Я всю мою жизнь был хорошим шутом.

Должно быть, уже вечер. Ольга принесла с раздачи еды мою порцию и поставила передо мной на ящик из-под маргарина. Коротко улыбнулась мне и снова ушла, не сказав ни слова. Не хочет мешать моим раздумьям.

Она обходится со мной как с больным. Почему меня так бесит ее деликатность?

Сегодня порция ноль четыре. Четыре децилитра. Иногда — в хорошие дни — бывает ноль пять.

Знаменитый терезинский суп. Из экстракта чечевицы. Омерзительная слизь.
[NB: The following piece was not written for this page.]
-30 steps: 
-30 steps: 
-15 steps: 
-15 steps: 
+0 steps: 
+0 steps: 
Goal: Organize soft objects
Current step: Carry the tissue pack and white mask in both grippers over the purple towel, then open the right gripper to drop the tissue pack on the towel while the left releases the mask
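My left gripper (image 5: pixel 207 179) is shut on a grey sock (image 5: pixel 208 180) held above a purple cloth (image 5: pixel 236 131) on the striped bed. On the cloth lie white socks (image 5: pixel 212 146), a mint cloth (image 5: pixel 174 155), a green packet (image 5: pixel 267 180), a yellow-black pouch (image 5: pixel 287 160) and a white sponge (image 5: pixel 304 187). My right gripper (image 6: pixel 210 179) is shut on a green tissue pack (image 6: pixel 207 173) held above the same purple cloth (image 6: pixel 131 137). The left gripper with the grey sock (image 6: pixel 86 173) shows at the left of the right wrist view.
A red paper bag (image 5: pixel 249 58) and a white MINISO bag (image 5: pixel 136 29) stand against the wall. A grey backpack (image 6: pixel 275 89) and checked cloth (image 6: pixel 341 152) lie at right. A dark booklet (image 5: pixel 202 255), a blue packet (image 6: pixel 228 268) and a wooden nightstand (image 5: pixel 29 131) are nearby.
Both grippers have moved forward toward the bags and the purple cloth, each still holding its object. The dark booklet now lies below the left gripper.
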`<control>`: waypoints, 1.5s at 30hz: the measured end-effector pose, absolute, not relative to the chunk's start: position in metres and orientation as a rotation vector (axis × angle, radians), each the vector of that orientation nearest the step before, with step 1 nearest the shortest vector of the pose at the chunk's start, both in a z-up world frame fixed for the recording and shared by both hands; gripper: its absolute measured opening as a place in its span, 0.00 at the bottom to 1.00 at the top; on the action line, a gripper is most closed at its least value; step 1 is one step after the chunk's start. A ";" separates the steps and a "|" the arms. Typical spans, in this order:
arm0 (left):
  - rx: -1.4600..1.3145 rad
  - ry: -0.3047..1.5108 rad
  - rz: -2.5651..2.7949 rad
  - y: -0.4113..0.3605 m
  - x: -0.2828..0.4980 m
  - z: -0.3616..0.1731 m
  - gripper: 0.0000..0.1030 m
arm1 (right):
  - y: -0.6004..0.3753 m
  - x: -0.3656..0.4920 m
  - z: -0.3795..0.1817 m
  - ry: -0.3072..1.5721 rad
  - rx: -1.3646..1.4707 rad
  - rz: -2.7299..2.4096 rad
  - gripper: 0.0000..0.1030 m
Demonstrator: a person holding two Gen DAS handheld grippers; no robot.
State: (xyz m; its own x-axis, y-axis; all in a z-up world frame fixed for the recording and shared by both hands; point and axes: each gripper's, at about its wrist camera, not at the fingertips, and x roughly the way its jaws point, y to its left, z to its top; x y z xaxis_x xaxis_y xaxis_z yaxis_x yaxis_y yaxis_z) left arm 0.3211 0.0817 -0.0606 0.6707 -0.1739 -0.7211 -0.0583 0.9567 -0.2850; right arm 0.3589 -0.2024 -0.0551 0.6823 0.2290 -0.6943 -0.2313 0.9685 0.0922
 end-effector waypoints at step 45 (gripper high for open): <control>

Ничего другого сегодня не дали.

Бывает, идешь с раздачи со своим котелком, а по дороге стоят старики и спрашивают:

— Вы будете доедать ваш суп? А то бы мы забрали, если вы не хотите.

Они знают, что многие не могут заставить себя его проглотить. Неправда, что голод лучший повар. Он здесь единственный.

Если повезет, ингредиенты разварены так, что и не различишь. А если не повезет, то различаешь.

Но это суп, а я голоден. Голоден мой организм.

Запах варева вызывает у меня дурноту, но вместе с тем во рту у меня текут слюнки. Nervus vagus отсылает свои сигналы. Желудок начинает вырабатывать кислоту. Голод.

Суп.

С тех пор как я в Терезине, я понимаю Пауля с его кенигсбергским говяжьим рубцом. Воспоминание о былых вкусностях может быть утешительным. Я тоже иногда фантазирую во сне о дедушкином майонезе из лосося. Единственная форма онанизма, которая мне осталась.

Не один я такой. Некоторые здесь проводят целые часы, обсуждая рецепты блюд, которые им уже никто никогда не приготовит. Обмениваются ими — как мы в гимназии обменивались неприличными французскими открытками. Находят их такими же возбуждающими. Ольга рассказывала мне про двух женщин, которые чуть не подрались, не сумев прийти к согласию, нужен ли для заливного карпа сахар или нет.

Заливной карп. Никогда не пробовал. Папа не терпел на столе ничего, что казалось ему чересчур жидковским. Пробел в моем образовании, который теперь уже не восполнишь.

В Вестерборке Макс Эрлих, который не чурался даже неудачных шуток, говорил в своем конферансе:

— Здесь, в лагере, сборник рецептов — ценная наука для пустого брюха.

Люди ужасно смеялись, но они там смеялись любой остроте. Каждая могла стать последним шансом повеселиться. Надо бы — в противовес сборнику рецептов — как-нибудь систематизировать голод. Со всеми его подвидами. От небольшого аппетита до прожорливости. От „кусочек я бы еще осилил“ до „если сейчас не найдется чего-нибудь пожевать, я сойду с ума“.